天体力学
1798年
ピエール=シモン・ラプラス(1749-1827)
 小さい田舎地主の家の出であるラプラスは、なかなか保身の術にたけ、要領よく立ちまわる男だった様です。才能にもめぐまれ、カーン大学を卒業後、当時の有名な指導的科学者だったダランベールに数学の論文を送り、それに感銘を受けたダランベールの推薦で、若くしてパリの軍事大学の数学教授になりました。数学に興味を持ち、優れた数学者達を厚遇する事を楽しみとしていた皇帝ナポレオンは、一時期、ラプラスを内務大臣に用いたほか、長期にわたって元老院議員、宮廷顧問官とし、伯爵に任じましたが、1814年の王政復古によってブルボン王朝が返り咲いた際にも、ラプラスはうまく立ちまわって、他の多くの人々がその地位を失ったにもかかわらず、引き続き重用され、ルイ18世によって侯爵に列せられました。政治的に無節操なオポチュニストであるとの批判が当時からあったのです。
 けれども、その科学上の業績は偉大で、はじめラヴォアジェと共に物質の比熱の研究をし、化合物が元素に分解する時に必要な熱は、その元素から化合物が生成する時に出る熱に等しい、という熱化学の創始といえる業績を共同であげましたが、その後ラプラスは、天文学、特に太陽系の研究に興味を持つ様になりました。既にニュートンが天体運動を支配する法則を発見していましたが、実際の天体観測では、惑星の軌道運行に不規則運動つまり摂動があり、これが徐々に進行L、蓄積するので、究極的には太陽系の規則的運行は破壊されることになります。ニュートンはこれに対しては、神がそれを正してくれる筈であると述べているのみでした。
 ラプラスは当時並行して研究していた確率論をこれに応用し、(彼の確率論は「確率の解析的理論」として 1812-1820年に出版されています。彼は近代確率論を創始したのです。) 或る惑星の運動不規則性(惑星の運動中心の軌道中心からのズレ、離心率で与えられる)が増加すれば、他の惑星のそれは減少するのであり、長期的に、かつ全体的に見て、不規則性は進行し、累積して行くのではなくて、変動は周期的に生じている事を明らかにし、確率論的に太陽系の安定性を立証したのでした。この研究を本書にまとめて出版したのですが、本書を手にしたナポレオンが「どこにも神の御名がない様だが?」とたずねた時、ラプラスは昴然と「陛下、私は神という様な仮説は必要としないのです」と答えたという話が伝わっています。

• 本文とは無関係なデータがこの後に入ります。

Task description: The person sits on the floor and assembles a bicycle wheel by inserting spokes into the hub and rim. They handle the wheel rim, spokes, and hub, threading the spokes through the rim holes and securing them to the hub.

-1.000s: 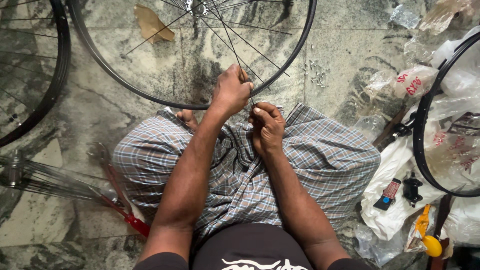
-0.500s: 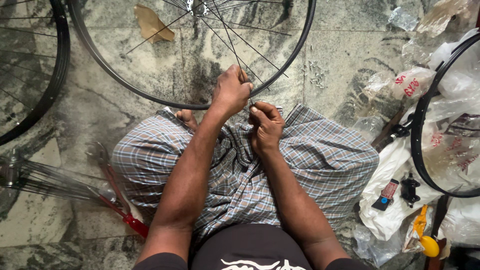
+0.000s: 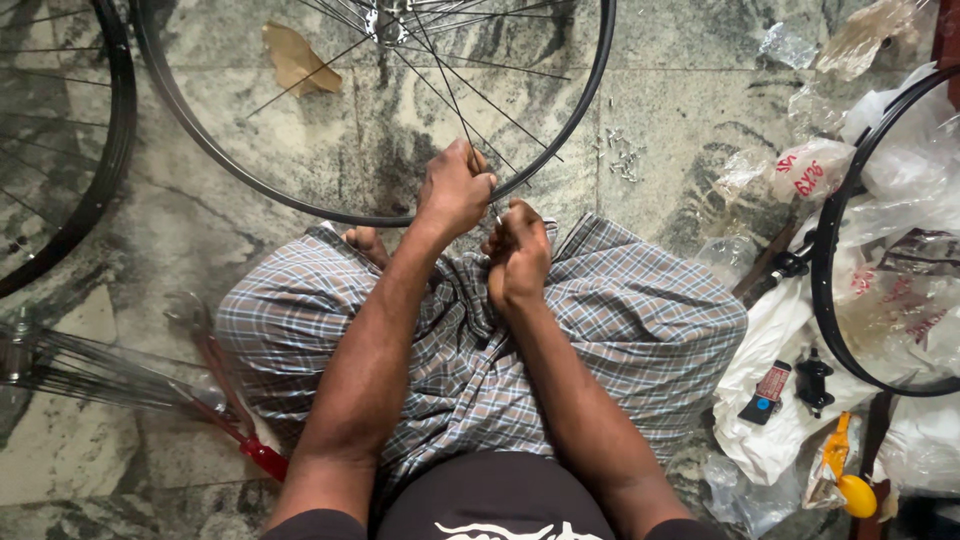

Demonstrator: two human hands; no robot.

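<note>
Three wheel rims show: one at top centre (image 3: 200, 150), one upper left (image 3: 95, 190), one at right (image 3: 830, 300). The left hand (image 3: 455, 190) has its fingers closed on a spoke (image 3: 450, 95) at the centre rim; the right hand (image 3: 520, 255) is fisted just beside it, contents hidden.

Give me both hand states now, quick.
Left hand: closed, gripping a spoke at the bicycle wheel rim.
Right hand: closed in a fist just below the rim; what it holds cannot be told.

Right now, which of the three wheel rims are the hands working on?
The middle rim, directly ahead of the knees: the left hand grips its spoke and the right hand is beside it.
</note>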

 この本は天文学ばかりでなく、後の数理物理学の展開にも非常に大きな寄与を与えました。
 というのは、彼はこの研究の為に必要な数学を発展させねばならなかったのですが、その過程で、いわゆるラプラス方程式という偏微分方程式を考察し、二個ないし三個の未知数を持つ偏微分方程式を一個の未知数の方程式に置き換えるという、いわゆるラプラス変換に途を開いたのでした。これは運動を扱うあらゆる問題に有益なものであり、これが存在しなければ、電気磁気学や流体力学などはその入口で止まり、それから奥へは発展しなかったでしょう。
 また本書に前に(1796年)、もっと解り易い一般向けの天文学入門書「世界体系の解説」を出版していますが、その中で有名な星雲説という宇宙発生説を述べています。つまり、宇宙のちりが集まり星雲になり、更にそれが集まって星が誕生する、という説です。ラプラスは知りませんでしたが、これはドイツの大哲学者カントが既に着想していたので、現在ではカント=ラプラス星雲説と呼ばれています。いずれにせよ、これは着想以上には出なかったのですが、ジーンズが現代になってその可能性を見出したので、再評価されることになったのです。
 ラプラスはフランスのニュートンと呼ばれ、名声と富を得て亡くなりましたが、「我々の知っている事は少なく、知らないことは無限である」という臨終の言葉をあらかじめ作り、練習をしておき、死ぬ時にそれを言って死んだということで判る様に、天才と俗物とが、また抜け目のない打算と親切(彼は若い新進の学者には非常にやさしく親切でした)とがないまぜになった、極めて人間的な矛盾に満ちた人だったのです。